Society's Chains Bind You Tight

Some reflections about individual freedom and the control of our societies for today's Daily Haiku.

Society's Chains Bind You Tight

The Daily Haiku for April 3. Society's chains bind you tight.

Inside the system,
society's chains bind you tight,
freedom just a dream.

Complete freedom is an elusive concept. I would go as far as to affirm that is absolutely impossible while we have to live in the context of a society.

Now, the irony is that individuals strive to break free from external control, but we are still be subject to internal constraints such as social norms, personal biases, rules and regulations of the countries we live in, and limitations of the human condition.

Nation-states grant protection in exchange for the freedom of the individual. It's been like that since the end of the middle ages, when we solidified our societies around countries while other entities and structures of control, such as the Church, started to lose their relevance. This monopoly of societal control reached its climax in the XX century.

That is the paradox. Most individuals want more freedom, but they still feel compelled to find security and protection in their tribe, their society, or their country.

Evidence suggests that societies have become more individualistic since the XXI century, particularly in Western countries. This trend is often attributed to the rise of neoliberalism, advances in technology and communication, and changing cultural values among other things.
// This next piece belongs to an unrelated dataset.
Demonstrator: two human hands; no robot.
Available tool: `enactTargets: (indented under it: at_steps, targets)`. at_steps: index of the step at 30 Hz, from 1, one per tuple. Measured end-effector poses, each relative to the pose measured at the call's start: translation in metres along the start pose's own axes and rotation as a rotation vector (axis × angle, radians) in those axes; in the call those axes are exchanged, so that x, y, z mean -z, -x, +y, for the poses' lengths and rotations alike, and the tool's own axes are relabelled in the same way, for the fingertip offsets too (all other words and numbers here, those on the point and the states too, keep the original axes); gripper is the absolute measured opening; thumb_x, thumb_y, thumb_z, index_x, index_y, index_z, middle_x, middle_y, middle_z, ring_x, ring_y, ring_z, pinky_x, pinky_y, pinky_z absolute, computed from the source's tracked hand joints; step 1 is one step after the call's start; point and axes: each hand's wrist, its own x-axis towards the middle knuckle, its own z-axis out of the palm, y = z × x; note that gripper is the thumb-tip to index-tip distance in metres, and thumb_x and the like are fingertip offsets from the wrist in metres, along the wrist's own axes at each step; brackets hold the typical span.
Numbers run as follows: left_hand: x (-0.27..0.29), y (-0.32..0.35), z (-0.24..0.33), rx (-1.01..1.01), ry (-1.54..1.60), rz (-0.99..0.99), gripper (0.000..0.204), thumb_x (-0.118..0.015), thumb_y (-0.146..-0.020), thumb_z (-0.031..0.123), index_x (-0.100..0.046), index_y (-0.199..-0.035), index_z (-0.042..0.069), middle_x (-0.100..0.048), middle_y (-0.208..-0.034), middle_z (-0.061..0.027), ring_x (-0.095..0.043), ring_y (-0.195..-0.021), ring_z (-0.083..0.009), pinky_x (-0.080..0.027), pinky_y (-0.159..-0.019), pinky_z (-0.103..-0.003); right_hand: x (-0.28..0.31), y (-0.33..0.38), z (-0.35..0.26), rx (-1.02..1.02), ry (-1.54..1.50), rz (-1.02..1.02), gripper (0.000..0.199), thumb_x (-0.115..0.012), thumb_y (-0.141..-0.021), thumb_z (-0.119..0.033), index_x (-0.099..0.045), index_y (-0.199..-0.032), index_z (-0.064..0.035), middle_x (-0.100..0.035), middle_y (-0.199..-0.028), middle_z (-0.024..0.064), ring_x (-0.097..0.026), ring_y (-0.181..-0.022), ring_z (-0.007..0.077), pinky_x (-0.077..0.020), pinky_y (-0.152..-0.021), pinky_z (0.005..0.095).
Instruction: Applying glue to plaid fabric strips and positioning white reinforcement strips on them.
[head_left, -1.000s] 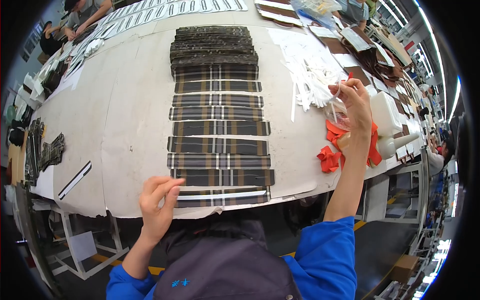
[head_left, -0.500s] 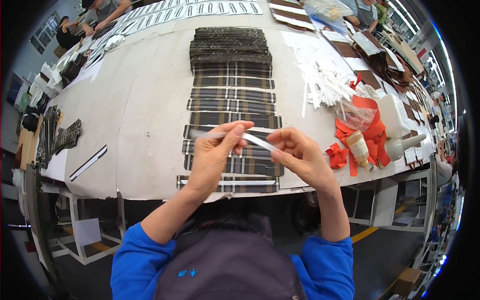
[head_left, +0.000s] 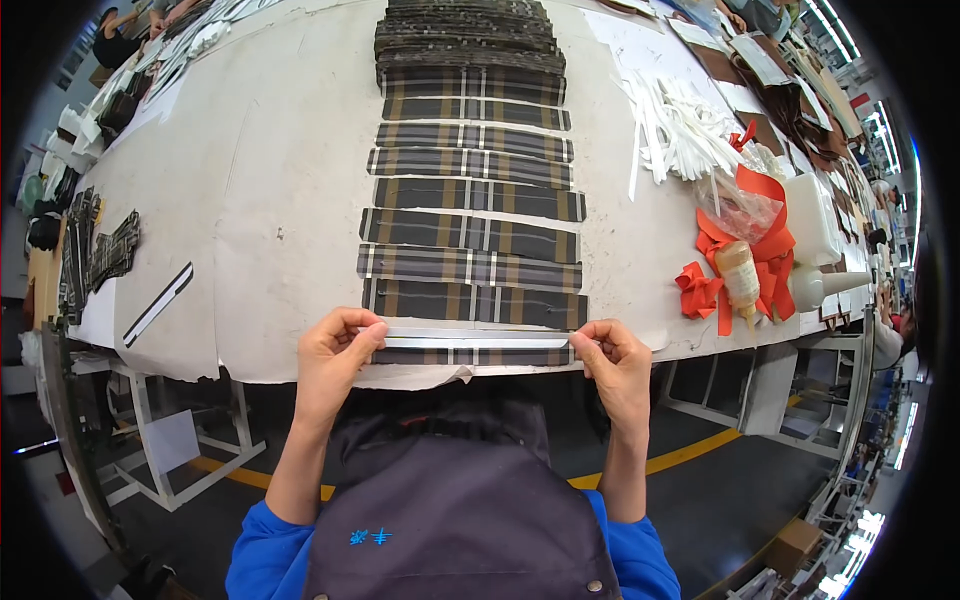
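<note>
My left hand and right hand pinch a white strip over the nearest plaid piece; the farther plaid pieces look to have none yet.

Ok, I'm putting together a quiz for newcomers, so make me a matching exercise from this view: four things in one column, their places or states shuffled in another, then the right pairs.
Things
1. Thick plaid stack
2. Loose white heap
3. Brownish bottle
4. Left hand

Places or states
A. Among the red scraps
B. Pinching the left end of a white strip
C. Directly beyond the row of plaid pieces
D. Right of the plaid pieces, farther away than the red scraps

Pairs: 1-C, 2-D, 3-A, 4-B
</note>
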Motion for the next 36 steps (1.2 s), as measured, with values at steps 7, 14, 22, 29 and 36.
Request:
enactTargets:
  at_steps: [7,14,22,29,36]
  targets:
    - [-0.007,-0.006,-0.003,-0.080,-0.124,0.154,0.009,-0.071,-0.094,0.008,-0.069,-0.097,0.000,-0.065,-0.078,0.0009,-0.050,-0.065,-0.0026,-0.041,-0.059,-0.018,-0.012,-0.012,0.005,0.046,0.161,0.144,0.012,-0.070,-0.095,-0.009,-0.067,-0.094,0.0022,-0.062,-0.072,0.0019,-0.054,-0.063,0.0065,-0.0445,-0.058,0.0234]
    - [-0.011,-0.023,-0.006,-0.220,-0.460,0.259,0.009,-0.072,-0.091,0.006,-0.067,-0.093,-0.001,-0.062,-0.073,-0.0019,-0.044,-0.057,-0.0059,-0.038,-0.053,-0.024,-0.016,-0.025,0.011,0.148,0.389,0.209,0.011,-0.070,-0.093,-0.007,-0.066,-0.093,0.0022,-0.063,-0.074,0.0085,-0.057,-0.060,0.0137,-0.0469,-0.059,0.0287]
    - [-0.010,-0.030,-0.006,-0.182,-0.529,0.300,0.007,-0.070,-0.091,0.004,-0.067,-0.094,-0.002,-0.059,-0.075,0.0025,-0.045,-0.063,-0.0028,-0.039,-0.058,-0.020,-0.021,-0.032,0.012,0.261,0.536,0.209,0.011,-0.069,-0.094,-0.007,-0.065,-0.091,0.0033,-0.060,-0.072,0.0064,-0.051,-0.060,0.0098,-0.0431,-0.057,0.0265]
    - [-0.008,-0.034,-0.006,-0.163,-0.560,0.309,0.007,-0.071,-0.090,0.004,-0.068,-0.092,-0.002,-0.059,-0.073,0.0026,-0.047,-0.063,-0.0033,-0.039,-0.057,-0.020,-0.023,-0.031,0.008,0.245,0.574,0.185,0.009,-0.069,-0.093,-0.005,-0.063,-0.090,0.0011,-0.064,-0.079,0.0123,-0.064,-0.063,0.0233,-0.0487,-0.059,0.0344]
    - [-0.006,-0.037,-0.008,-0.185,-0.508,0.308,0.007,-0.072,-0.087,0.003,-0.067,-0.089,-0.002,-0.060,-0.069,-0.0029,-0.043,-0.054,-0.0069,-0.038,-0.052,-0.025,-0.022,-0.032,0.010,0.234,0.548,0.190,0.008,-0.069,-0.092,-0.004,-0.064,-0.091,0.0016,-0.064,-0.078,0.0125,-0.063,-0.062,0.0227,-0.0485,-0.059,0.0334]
The term "Individualistic" always has a negative connotation, but it is important to note that individualism is not an inherently positive or negative value. It simply means displacing the power balance more to the individual side, as opposed to the society or the group.

There needs to be a balance between our individual aspirations and building strong and solidary societies. Some days I wonder if that's possible at all.

Things are changing, if only because the world has become a smaller and more connected place. We are now able to travel, live, and world out of our home countries. We get to choose (albeit still in a limited form) about things we could only dream half a century ago. But there is still a long way to get more independence and recognition from our countries.

In my opinion, change must start from the mindset. We must start to see ourselves (individuals) as having the power to choose countries as we would choose phone provider or our favorite streaming platform. Only then countries will start to compete to attract customers (which is always good for the consumer) instead of trying to control the individual.